[Task brief]: Repeat precisely the span of lines below that opens with the line containing "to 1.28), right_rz" and closes with the line containing "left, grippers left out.", both included.

[Dataset items]:
- - - - -
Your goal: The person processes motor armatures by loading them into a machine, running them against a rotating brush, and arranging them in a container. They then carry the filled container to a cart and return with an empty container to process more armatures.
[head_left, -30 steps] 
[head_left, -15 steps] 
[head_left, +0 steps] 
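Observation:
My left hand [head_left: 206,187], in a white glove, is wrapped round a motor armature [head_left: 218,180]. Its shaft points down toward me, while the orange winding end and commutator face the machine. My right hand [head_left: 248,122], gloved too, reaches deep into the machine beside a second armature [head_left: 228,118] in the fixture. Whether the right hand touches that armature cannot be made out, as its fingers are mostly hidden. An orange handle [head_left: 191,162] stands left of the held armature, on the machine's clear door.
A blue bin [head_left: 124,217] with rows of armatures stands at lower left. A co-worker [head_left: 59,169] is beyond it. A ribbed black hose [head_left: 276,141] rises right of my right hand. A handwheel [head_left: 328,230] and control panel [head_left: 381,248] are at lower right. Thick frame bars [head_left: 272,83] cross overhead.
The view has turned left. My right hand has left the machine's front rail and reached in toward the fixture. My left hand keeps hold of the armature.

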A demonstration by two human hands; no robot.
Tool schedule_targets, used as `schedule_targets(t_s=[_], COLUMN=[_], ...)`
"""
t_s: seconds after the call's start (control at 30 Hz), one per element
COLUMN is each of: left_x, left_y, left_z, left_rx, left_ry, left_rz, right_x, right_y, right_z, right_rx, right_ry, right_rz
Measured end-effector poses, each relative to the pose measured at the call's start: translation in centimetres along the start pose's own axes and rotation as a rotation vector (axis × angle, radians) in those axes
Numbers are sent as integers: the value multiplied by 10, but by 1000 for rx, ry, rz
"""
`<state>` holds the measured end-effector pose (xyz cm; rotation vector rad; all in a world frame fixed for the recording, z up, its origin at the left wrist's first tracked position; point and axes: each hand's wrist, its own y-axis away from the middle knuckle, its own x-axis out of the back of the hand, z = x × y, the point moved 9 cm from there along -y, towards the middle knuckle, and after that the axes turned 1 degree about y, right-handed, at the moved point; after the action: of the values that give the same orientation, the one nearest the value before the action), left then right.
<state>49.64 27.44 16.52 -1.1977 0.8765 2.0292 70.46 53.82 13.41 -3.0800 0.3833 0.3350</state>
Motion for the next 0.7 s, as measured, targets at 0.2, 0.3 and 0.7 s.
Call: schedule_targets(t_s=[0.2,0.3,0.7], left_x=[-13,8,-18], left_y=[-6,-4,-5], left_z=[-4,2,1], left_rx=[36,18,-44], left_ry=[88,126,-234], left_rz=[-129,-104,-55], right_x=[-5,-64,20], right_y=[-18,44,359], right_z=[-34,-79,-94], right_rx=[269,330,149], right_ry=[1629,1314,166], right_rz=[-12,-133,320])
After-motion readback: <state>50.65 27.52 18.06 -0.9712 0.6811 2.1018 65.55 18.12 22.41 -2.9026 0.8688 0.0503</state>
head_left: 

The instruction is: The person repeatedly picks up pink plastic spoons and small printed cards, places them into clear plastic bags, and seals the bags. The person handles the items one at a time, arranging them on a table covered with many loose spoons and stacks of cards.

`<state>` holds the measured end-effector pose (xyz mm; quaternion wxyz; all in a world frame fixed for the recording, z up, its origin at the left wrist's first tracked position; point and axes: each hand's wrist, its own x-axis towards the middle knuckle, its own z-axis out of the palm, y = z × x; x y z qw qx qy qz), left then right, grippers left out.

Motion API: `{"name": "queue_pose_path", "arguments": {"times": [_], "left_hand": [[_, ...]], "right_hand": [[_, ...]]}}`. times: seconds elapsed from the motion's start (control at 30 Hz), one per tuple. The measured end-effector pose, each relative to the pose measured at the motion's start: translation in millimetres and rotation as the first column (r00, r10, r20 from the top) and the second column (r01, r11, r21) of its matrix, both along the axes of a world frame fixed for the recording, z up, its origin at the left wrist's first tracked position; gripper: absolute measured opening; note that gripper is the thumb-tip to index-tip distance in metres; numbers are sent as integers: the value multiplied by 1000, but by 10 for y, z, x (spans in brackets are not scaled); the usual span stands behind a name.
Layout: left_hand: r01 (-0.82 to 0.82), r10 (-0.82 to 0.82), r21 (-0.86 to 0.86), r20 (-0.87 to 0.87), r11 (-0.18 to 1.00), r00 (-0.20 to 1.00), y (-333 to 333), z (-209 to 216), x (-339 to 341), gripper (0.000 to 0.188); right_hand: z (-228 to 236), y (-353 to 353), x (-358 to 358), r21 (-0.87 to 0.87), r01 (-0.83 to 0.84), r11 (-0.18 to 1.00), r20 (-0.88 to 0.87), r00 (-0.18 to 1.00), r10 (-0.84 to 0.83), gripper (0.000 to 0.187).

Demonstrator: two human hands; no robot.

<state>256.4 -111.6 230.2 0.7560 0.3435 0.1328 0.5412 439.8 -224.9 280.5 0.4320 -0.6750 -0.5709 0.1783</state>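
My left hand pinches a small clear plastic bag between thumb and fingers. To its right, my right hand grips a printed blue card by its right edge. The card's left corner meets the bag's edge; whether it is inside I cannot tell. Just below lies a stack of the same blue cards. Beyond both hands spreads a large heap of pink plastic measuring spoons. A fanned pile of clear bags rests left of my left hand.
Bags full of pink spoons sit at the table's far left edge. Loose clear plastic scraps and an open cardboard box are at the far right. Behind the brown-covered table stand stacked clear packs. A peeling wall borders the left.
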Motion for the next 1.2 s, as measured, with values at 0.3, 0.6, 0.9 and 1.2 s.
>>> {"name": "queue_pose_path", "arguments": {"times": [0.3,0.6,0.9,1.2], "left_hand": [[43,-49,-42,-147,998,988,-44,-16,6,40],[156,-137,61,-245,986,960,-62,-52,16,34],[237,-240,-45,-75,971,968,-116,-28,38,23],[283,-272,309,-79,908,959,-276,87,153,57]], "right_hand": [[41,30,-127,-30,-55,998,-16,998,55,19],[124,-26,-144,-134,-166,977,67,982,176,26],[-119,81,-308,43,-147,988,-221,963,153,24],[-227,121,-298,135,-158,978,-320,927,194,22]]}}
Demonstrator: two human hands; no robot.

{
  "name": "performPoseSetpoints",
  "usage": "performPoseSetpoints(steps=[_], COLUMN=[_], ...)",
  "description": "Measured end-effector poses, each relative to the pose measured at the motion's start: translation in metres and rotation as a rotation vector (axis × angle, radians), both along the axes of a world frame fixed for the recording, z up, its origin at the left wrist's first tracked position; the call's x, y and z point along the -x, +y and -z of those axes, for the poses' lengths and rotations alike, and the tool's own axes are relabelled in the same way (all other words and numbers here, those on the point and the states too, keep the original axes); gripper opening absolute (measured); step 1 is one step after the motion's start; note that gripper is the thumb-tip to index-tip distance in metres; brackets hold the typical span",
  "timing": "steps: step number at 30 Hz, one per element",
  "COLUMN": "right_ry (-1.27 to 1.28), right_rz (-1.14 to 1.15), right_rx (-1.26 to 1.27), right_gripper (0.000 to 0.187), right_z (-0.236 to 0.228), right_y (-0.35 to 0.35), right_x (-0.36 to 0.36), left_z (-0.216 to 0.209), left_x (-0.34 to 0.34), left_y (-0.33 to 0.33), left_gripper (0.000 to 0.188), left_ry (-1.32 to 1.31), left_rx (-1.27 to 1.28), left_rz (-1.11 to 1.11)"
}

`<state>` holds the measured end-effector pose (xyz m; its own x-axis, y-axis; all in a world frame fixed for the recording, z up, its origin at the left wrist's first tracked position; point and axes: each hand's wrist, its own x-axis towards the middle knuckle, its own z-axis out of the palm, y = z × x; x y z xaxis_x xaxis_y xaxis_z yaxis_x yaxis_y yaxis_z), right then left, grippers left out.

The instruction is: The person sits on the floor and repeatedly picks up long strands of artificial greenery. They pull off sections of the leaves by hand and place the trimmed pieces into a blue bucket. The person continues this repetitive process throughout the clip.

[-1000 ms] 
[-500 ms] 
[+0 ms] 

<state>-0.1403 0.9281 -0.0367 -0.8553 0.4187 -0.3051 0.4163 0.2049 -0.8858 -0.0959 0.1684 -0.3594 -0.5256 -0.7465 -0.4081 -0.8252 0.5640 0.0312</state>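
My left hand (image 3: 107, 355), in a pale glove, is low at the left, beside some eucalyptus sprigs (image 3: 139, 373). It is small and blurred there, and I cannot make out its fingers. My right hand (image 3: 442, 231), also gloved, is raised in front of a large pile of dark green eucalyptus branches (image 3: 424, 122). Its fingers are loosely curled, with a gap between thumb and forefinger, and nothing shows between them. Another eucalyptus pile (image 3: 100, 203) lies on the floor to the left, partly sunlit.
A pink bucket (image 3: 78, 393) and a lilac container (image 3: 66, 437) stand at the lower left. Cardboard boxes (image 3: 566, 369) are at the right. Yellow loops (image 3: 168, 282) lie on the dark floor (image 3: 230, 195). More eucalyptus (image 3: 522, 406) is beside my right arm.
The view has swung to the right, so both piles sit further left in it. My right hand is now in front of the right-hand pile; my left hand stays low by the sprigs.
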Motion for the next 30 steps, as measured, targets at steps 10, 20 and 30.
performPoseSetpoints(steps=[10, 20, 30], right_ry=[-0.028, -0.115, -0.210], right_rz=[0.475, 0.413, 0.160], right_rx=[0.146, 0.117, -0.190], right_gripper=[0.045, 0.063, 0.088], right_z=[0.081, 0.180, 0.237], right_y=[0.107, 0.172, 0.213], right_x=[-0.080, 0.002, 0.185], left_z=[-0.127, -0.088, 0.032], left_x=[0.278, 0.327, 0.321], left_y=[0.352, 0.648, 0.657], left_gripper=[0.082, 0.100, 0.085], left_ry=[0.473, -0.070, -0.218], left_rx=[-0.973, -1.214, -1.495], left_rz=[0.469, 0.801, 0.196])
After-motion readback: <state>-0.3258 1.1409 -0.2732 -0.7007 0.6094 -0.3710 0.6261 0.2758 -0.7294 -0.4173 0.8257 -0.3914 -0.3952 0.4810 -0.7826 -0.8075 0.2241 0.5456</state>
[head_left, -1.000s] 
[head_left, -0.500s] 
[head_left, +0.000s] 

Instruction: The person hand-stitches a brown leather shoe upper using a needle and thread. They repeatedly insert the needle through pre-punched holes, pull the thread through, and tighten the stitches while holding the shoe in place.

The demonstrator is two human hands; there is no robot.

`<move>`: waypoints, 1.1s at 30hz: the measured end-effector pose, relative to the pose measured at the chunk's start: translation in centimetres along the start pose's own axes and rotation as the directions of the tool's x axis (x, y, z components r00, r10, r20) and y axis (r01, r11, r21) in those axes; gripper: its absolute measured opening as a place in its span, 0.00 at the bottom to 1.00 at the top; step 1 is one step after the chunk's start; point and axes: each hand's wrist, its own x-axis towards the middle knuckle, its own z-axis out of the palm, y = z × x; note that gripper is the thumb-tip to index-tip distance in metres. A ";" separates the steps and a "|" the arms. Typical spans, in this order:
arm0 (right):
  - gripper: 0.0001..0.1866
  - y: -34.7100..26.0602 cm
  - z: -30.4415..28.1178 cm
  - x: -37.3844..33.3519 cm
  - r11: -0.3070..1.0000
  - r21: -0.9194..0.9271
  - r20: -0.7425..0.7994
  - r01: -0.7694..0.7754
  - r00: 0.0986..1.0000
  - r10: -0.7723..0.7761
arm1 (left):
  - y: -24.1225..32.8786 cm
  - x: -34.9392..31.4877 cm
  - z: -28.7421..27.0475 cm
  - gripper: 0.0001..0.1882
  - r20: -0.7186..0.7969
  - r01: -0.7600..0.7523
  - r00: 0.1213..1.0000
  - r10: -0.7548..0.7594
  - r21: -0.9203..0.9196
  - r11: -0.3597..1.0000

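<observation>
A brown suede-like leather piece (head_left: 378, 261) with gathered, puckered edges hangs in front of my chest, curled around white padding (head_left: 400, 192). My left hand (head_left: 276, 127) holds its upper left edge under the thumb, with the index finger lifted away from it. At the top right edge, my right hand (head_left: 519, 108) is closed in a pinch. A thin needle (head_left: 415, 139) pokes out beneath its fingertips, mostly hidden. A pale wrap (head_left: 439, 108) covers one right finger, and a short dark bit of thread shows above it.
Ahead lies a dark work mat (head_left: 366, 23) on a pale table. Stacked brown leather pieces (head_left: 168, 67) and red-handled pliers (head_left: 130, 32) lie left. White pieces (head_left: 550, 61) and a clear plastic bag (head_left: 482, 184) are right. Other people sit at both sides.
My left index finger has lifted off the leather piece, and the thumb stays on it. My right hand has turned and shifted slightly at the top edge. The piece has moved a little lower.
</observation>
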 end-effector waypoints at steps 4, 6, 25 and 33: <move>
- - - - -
[Response to this exercise]:
  "COLUMN": "right_ry (-1.27 to 1.28), right_rz (-1.14 to 1.15), right_rx (-1.26 to 1.27), right_gripper (0.000 to 0.187), right_z (-0.236 to 0.228), right_y (-0.35 to 0.35), right_x (-0.36 to 0.36), left_z (-0.216 to 0.209), left_x (-0.34 to 0.34), left_y (-0.33 to 0.33), left_gripper (0.000 to 0.188), left_ry (-1.32 to 1.31), left_rx (-1.27 to 1.28), left_rz (-1.11 to 1.11)"
}

`<state>` holds the measured end-effector pose (xyz m; its own x-axis, y-axis; all in a world frame fixed for the recording, z up, its origin at the left wrist's first tracked position; point and axes: each hand's wrist, its own x-axis towards the middle knuckle, its own z-axis out of the palm, y = z × x; x y z xaxis_x xaxis_y xaxis_z yaxis_x yaxis_y yaxis_z), right then left, grippers left out.

Above is the complete output.